As is typical of the man, Jason Kenney’s cabinet shuffle yesterday, while clearly necessary, was delivered in a slippery manner.
Leastways, the usual cheerful statement alerting the media that a big upcoming announcement was in the offing appeared in no one’s email inbox before the minimalist news release announcing the shuffle to “fill vacancies left by departing ministers” arrived unheralded on the government website, circa 4 p.m.
With Mr. Kenney officially on the way out and the race to replace him under way, that there was a shuffle was hardly a surprise.
For example, everyone knew appointing a temporary finance minister to replace Travis Toews, the apparent United Conservative Party Caucus and party establishment favourite to replace Mr. Kenney, wasn’t the right solution for a province transitioning once again from bust to boom thanks to spiking petroleum prices.
Nevertheless, some Albertans might have thought they ought to have had a chance to ponder and discuss the choice of Government House Leader Jason Nixon as president of Treasury Board and minister of finance before the post was made permanent. That would have been in line with sound practices for cabinet making of the political variety.
For all we know, the now-former environment minister is eminently qualified for what is probably in the present circumstances the most important portfolio in the cabinet.
Still, it would have been nice to have had an opportunity to ask a few questions about the controversy surrounding Mr. Nixon’s two-year gig as president of the Athabasca University students’ association just before the 2015 provincial election.
“In 2015, his student union voted to expel him from the organization for allegedly taking an Executive Director salary while not working for six months, interfering with the student newspaper, raising executive salaries without student consultation, and other bylaw violations,” says Mr. Nixon’s Wikipedia biography, the “controversies” section of which runs to more than 1,600 words, citing student publications from the era.

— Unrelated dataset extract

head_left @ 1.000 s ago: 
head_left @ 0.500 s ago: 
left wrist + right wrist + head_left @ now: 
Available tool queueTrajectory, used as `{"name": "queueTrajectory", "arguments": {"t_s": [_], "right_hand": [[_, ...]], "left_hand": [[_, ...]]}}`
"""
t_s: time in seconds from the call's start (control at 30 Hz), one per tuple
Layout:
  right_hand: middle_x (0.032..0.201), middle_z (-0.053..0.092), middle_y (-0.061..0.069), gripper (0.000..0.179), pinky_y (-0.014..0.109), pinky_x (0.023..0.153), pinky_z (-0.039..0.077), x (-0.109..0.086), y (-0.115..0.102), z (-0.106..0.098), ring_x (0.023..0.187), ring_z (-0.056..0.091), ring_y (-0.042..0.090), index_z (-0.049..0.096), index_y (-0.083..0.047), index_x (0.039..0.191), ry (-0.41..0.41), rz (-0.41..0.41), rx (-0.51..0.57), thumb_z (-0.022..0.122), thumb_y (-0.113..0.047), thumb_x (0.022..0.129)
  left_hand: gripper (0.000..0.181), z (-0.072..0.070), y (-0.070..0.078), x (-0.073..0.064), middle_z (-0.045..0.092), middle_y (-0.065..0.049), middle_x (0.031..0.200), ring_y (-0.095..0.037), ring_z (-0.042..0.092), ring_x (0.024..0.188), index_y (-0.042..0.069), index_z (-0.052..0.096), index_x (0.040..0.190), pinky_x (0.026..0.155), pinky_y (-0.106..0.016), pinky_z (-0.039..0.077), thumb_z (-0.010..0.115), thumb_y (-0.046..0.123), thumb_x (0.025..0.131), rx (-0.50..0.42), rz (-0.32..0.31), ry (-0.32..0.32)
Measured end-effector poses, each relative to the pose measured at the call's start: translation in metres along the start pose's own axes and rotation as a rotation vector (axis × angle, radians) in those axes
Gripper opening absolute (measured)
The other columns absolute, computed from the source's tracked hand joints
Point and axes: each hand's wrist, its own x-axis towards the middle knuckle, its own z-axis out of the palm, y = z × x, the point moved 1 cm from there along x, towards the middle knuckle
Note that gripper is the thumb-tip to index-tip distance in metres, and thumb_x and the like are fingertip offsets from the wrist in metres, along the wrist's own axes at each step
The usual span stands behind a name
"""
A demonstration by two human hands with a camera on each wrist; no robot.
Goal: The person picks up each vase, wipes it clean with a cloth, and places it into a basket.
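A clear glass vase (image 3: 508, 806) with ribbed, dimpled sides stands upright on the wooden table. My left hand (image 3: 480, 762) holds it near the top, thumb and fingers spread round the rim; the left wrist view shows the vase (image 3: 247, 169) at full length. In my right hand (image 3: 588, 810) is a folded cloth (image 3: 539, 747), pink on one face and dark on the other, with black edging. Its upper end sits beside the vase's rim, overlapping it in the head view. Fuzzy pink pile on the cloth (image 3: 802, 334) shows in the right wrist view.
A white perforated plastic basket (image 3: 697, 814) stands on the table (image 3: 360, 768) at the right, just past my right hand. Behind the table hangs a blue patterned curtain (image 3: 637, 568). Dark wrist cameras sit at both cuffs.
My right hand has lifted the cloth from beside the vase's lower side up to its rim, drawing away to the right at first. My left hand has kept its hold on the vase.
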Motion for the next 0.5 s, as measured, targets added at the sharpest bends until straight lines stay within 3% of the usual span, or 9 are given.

“Minutes from the group’s April 21 meeting indicate voting members unanimously approved pulling $16,913 from a surplus budget account and adding it to their executive wages,” a Huffington Post story, part of which remains online, said at the time.
An article in an Athabasca student newspaper, political blogger Dave Cournoyer reported in May 2015, “described Mr. Nixon as being ‘the highest paid Student Executive in Alberta.’”
Now, having been the editor of a student newspaper myself many years ago, I can assure readers that such publications are neither authoritative nor necessarily even reliable.
But as Lord Chief Justice Hewart famously observed in 1924, it “is of fundamental importance that justice should not only be done, but should manifestly and undoubtedly be seen to be done.”
However, that’s not the way Premier Kenney does things, and we Albertans are left to deal with an announcement made “at the strike of trash o’clock,” as CBC journalist Jason Markusoff put it late yesterday in a scathing commentary on the shuffle.
“Departing premiers before Kenney, like Ralph Klein and Ed Stelmach, handled similar shuffles with more of the transparency and accountability that cabinet reorganizations normally get,” Mr. Markusoff observed, accurately.
In addition to Mr. Nixon, Calgary-Glenmore MLA Whitney Issik replaces him as environment minister. She was shuffled into cabinet not quite a year ago as associate minister of status of women – replacing Leela Aheer, now a candidate for Mr. Kenney’s job, who had just been kicked out of cabinet by the premier for criticizing his mid-pandemic Sky Palace patio party.
Jackie Armstrong Homeniuk, MLA for Fort Saskatchewan-Vegreville, becomes associate minister of status of women.
Matt Jones, MLA for Calgary-South East, becomes children’s services minister, replacing leadership candidate Rebecca Schulz.
Calgary-Foothills MLA Prasad Panda switches from the infrastructure portfolio to transportation, replacing another leadership candidate, Rajan Sawhney. Mr. Panda, in turn, is replaced at infrastructure by Calgary-Currie MLA Nicholas Milliken.
Brad Rutherford, MLA for Leduc-Beaumont and deputy government whip was named chief government whip and minister without portfolio, which will allow him to be called “the Honourable” for the rest of his life without actually having to do much extra work.
In addition, the shuffle involved some non-ministerial changes:
Grande Prairie MLA Tracy Allard, kicked out of cabinet after an unauthorized a mid-pandemic winter holiday in January 2021, and Camrose MLA Jackie Lovely become members of Treasury Board.
Justice Minister Shandro becomes chair of the Community and Families Cabinet Policy Committee while Education Minister Adriana LaGrange joins the Priorities Implementation Cabinet Committee. As regular readers of this blog will know, neither have been stellar performers in cabinet.
Mr. Kenney may have concluded the appointments will boost the flagging fortunes of some of the beneficiaries in upcoming election battles with the Opposition NDP.